Proving that the expectation of supremum of absolute value of Brownian motion over the unit interval is finite.

Question

Let $(B_{t},t\geq0) $ be the standard Brownian Motion. Define $M(t)=\underset{s\in [0,t]}{\mathrm{sup}}|B_{s}|$. I want to show that $$E[M(1)] =\int_{0}^{\infty}P[M(1)>x]dx < \infty $$ My approach so far...$$P[\underset{s\in [0,1]}{\mathrm{sup}}|B_{s}|>x] \leq P[\underset{s\in [0,1]}{\mathrm{sup}}B_{s}>x]+P[\underset{s\in [0,1]}{\mathrm{inf}}B_{s}<-x] = 2P[\underset{s\in [0,1]}{\mathrm{sup}}B_{s}>x]$$ using the fact that $B_{t}$ and $-B_{t}$ have same distribution.
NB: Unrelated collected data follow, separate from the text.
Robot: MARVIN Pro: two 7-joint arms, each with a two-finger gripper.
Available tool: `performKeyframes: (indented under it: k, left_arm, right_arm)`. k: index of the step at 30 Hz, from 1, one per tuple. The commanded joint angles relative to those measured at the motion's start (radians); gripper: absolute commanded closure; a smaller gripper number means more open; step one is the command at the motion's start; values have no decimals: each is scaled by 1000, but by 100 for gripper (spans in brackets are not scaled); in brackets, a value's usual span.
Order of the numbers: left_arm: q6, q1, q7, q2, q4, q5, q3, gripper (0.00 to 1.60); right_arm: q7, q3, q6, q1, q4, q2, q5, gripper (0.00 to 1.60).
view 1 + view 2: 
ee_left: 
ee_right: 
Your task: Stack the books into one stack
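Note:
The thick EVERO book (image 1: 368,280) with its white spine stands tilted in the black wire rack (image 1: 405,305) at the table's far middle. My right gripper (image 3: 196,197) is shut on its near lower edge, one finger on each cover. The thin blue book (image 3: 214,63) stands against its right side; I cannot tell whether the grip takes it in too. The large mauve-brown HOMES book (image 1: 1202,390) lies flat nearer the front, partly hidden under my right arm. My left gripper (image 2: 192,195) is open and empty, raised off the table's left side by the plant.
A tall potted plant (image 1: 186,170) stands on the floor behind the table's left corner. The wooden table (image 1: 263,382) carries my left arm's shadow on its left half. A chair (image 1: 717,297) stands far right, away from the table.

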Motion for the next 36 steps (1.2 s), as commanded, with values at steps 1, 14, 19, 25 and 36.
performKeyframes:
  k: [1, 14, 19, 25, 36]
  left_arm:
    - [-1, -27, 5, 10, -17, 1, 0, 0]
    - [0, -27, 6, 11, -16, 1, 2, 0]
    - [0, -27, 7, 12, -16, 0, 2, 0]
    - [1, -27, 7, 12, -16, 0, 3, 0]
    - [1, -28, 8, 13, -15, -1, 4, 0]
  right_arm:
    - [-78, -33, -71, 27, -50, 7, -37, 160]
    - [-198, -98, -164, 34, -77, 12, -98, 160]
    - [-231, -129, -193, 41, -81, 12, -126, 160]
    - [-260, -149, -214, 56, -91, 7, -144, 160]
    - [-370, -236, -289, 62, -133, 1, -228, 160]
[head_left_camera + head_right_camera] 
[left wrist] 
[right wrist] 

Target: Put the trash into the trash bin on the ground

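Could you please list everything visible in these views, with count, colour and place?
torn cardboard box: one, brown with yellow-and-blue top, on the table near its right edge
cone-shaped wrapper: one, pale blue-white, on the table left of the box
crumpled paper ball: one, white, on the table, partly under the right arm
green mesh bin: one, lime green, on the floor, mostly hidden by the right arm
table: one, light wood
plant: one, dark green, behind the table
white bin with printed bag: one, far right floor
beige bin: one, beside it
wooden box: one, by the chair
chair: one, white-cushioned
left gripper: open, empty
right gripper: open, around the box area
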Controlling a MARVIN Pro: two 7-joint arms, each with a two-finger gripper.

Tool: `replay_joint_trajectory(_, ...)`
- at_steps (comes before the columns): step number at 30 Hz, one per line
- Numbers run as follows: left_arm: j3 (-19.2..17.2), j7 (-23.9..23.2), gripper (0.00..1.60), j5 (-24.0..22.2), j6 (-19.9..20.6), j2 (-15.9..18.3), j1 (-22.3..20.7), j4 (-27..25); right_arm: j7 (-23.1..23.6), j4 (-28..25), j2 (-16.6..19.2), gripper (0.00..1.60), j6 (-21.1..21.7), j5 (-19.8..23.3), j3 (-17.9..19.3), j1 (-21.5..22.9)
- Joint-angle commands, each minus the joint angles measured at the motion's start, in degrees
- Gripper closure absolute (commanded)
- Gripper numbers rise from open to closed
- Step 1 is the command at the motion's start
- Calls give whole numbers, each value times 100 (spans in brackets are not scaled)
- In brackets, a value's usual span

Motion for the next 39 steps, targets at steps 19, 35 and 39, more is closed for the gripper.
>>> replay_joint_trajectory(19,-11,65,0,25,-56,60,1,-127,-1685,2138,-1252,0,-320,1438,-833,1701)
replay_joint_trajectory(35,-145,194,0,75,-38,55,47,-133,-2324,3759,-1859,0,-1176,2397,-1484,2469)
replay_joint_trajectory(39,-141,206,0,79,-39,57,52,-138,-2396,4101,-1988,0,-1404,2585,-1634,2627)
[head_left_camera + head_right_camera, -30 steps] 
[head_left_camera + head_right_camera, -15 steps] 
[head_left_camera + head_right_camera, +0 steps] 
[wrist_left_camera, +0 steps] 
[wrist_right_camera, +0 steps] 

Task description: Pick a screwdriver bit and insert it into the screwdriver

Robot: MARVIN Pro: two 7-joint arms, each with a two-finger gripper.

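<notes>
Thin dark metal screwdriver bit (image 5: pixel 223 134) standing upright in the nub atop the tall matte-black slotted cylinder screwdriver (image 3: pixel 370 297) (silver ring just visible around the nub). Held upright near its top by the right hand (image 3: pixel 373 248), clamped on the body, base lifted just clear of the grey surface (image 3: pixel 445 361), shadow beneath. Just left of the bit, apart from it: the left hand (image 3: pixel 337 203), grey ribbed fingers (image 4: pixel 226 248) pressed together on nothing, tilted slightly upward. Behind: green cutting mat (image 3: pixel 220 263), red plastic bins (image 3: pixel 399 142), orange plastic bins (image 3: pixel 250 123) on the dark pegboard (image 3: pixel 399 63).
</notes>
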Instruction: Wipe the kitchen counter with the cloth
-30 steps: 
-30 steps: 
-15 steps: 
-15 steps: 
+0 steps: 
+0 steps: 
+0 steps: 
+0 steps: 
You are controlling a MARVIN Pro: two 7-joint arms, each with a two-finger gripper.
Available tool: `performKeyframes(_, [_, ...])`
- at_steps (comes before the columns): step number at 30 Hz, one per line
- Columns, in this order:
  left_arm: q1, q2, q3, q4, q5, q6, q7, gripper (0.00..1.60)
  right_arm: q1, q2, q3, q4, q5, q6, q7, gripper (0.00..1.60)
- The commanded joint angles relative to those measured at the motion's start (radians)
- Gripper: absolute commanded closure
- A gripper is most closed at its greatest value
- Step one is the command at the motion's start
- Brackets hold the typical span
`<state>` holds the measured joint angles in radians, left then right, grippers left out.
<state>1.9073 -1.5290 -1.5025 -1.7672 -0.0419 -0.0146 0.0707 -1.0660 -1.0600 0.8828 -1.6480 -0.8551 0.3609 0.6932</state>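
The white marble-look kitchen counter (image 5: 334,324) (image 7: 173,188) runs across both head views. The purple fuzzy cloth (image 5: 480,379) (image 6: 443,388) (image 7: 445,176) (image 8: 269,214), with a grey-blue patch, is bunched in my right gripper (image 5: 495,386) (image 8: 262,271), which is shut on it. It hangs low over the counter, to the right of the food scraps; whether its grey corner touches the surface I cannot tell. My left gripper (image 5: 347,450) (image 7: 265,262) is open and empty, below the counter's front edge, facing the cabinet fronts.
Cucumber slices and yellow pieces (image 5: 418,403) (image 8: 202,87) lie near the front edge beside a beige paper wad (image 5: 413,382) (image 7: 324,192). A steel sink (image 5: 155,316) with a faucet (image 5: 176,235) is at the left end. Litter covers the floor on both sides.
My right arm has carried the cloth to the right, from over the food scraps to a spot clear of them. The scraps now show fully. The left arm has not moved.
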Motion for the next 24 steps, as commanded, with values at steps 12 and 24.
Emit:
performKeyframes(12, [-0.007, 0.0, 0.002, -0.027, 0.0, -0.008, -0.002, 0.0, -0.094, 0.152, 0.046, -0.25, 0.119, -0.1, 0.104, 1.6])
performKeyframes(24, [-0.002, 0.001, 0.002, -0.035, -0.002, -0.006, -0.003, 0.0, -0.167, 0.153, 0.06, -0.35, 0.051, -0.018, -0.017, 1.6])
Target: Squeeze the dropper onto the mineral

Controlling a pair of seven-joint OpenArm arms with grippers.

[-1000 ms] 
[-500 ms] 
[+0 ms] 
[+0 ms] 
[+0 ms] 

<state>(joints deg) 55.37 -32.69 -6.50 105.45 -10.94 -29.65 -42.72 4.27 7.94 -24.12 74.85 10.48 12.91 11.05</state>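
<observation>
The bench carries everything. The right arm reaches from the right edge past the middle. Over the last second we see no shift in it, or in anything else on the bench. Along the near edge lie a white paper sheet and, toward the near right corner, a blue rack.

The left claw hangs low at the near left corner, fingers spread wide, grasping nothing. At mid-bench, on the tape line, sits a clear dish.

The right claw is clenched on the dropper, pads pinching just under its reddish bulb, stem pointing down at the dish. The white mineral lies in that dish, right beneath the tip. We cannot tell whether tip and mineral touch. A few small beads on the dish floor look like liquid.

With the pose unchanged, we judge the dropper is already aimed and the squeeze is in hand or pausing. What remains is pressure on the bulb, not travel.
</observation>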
Now by the reflection principle we have that $$P[\underset{s\in [0,1]}{\mathrm{sup}}B_{s}>x] = 2P[B_{1}>x]=2[1-N(x)]$$ where $N(x)$ is the cdf of $\mathcal{N}(0,1)$. Using all this I am not able to show that $E[M(1)] < \infty$. I was also thinking to use Doob's maximal inequality as $(|B_{t}|,t\geq0) $ is a submartingale with respect to canonical filtration but I guess it won't help.

Answer 1

From what you proved, we can deduce that $$P[\underset{s\in [0,1]}{\mathrm{sup}}|B_{s}|>x] \le 2P[\underset{s\in [0,1]}{\mathrm{sup}}B_{s}>x]$$ As $\underset{s\in [0,1]}{\mathrm{sup}}B_{s} =|B_1|$ in law and by applying the Chebyshev's inequality we have $$P[\underset{s\in [0,1]}{\mathrm{sup}}|B_{s}|>x] \le 2P[|B_1|>x] < \frac{2}{x^2} \qquad \text{for } x>0$$ Then $$ \begin{align} E[M(1)]&= \int_0^aP[\underset{s\in [0,1]}{\mathrm{sup}}|B_{s}|>x]dx+\int_a^{+\infty}P[\underset{s\in [0,1]}{\mathrm{sup}}|B_{s}|>x]dx \\ &\le \int_0^a1dx+\int_a^{+\infty}\frac{2}{x^2}dx=a+\frac{2}{a}<+\infty \end{align} $$

Q.E.D